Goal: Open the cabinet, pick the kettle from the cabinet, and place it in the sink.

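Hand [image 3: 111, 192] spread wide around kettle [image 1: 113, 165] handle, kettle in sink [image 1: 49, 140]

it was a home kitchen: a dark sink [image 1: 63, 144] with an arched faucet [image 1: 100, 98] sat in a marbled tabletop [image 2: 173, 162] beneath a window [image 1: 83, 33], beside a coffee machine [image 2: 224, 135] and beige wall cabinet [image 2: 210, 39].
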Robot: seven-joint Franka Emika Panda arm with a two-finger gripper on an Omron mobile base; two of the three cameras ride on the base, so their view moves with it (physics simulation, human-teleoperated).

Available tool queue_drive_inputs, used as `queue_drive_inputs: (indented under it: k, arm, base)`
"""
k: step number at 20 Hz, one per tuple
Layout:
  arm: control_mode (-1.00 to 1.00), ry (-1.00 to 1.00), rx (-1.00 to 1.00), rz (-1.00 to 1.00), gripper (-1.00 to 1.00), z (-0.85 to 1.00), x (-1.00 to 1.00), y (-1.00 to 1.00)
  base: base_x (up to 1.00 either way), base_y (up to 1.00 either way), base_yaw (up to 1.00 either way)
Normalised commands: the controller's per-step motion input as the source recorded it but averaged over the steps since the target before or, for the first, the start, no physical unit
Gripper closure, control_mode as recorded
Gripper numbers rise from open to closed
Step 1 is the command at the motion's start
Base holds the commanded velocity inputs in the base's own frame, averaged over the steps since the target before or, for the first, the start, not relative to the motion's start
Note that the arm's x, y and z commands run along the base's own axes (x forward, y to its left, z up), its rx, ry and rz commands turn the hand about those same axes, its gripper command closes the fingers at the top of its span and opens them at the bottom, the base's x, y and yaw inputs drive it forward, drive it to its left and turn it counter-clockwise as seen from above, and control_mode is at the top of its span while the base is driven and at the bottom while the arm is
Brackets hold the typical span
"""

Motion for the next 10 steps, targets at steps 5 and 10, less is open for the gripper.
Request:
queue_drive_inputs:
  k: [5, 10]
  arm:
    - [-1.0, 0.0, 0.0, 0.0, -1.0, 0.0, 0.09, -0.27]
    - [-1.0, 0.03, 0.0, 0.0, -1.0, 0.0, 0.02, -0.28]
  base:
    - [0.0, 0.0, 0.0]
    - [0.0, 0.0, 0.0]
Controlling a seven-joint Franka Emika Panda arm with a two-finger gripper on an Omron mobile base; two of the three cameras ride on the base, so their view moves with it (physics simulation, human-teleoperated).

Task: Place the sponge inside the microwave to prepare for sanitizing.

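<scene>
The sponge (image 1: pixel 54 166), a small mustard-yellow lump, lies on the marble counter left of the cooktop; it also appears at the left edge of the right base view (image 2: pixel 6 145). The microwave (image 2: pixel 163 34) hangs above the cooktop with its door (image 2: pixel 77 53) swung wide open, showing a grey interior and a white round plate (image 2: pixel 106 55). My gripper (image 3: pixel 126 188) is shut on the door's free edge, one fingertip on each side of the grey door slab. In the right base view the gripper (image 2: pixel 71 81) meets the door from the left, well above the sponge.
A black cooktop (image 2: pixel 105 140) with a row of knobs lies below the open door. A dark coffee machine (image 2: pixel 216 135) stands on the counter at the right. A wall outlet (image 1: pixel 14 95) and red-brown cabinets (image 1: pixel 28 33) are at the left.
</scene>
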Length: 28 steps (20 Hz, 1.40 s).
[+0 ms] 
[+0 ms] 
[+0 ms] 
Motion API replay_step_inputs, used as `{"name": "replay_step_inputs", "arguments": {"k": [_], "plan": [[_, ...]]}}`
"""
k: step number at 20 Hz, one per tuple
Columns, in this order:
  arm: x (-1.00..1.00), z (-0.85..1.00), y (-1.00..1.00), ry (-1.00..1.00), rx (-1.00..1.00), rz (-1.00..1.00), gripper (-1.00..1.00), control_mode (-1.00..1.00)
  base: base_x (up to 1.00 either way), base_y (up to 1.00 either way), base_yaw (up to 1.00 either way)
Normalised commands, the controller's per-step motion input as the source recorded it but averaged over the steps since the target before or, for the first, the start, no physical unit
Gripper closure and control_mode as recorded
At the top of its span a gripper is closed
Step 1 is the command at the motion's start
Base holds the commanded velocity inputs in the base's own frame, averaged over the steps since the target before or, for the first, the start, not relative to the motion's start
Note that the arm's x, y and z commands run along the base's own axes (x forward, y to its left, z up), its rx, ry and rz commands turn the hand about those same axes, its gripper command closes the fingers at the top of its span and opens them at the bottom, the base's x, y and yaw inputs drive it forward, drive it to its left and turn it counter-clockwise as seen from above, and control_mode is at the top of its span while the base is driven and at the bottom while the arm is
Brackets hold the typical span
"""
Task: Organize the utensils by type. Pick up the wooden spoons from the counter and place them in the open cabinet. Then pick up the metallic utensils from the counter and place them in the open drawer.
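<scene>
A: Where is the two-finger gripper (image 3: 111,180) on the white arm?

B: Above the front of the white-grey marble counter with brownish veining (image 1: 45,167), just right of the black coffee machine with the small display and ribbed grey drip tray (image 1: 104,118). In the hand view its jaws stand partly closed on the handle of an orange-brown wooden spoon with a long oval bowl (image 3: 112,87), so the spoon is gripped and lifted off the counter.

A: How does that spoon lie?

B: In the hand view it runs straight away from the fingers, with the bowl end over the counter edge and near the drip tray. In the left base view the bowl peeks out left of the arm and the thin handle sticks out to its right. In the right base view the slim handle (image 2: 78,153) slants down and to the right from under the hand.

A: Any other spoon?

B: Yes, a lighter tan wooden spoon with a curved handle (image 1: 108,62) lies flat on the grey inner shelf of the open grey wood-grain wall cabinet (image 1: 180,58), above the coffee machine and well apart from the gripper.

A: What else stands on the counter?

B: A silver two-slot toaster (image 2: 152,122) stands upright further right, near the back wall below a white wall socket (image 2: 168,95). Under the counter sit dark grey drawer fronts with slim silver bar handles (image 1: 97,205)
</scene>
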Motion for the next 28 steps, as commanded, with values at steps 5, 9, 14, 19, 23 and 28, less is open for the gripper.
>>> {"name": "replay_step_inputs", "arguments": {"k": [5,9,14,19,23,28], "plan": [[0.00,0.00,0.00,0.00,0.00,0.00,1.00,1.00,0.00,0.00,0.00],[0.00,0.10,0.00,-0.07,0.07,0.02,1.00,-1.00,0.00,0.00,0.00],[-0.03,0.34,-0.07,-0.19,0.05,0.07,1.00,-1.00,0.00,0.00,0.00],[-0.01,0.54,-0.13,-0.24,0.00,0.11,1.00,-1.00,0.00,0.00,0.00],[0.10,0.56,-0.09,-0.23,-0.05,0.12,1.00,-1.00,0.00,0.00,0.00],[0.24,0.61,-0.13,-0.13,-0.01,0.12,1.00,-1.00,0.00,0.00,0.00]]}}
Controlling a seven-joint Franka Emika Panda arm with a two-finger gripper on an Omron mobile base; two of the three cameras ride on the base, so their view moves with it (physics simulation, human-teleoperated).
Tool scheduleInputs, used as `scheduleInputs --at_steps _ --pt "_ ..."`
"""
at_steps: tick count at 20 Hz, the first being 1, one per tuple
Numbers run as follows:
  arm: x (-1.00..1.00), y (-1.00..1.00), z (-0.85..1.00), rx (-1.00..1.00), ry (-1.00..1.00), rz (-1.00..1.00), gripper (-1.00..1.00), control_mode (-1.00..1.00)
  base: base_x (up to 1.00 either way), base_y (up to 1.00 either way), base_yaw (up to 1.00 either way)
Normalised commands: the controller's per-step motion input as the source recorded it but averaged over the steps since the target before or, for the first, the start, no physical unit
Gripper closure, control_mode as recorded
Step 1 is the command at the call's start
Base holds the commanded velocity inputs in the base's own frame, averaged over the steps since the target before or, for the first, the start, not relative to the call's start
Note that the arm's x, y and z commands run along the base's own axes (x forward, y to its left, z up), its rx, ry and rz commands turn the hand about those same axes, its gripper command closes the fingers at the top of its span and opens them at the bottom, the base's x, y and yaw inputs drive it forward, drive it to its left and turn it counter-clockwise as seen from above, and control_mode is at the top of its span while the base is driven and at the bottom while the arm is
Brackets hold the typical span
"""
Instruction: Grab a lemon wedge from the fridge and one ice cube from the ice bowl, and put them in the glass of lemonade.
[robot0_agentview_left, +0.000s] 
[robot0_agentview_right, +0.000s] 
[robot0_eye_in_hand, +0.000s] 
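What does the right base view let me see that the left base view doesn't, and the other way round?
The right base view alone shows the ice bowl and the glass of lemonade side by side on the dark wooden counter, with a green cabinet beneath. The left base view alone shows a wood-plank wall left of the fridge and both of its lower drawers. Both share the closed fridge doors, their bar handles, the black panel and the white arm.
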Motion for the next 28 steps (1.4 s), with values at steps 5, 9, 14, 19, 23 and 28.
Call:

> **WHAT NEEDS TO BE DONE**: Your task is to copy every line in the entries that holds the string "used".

> **WRITTEN REPLY**:
Available tool queue_drive_inputs, used as `queue_drive_inputs: (indented under it: k, arm, base)`
Motion API replay_step_inputs, used as `{"name": "replay_step_inputs", "arguments": {"k": [_], "plan": [[_, ...]]}}`
Tool scheduleInputs, used as `scheduleInputs --at_steps _ --pt "_ ..."`

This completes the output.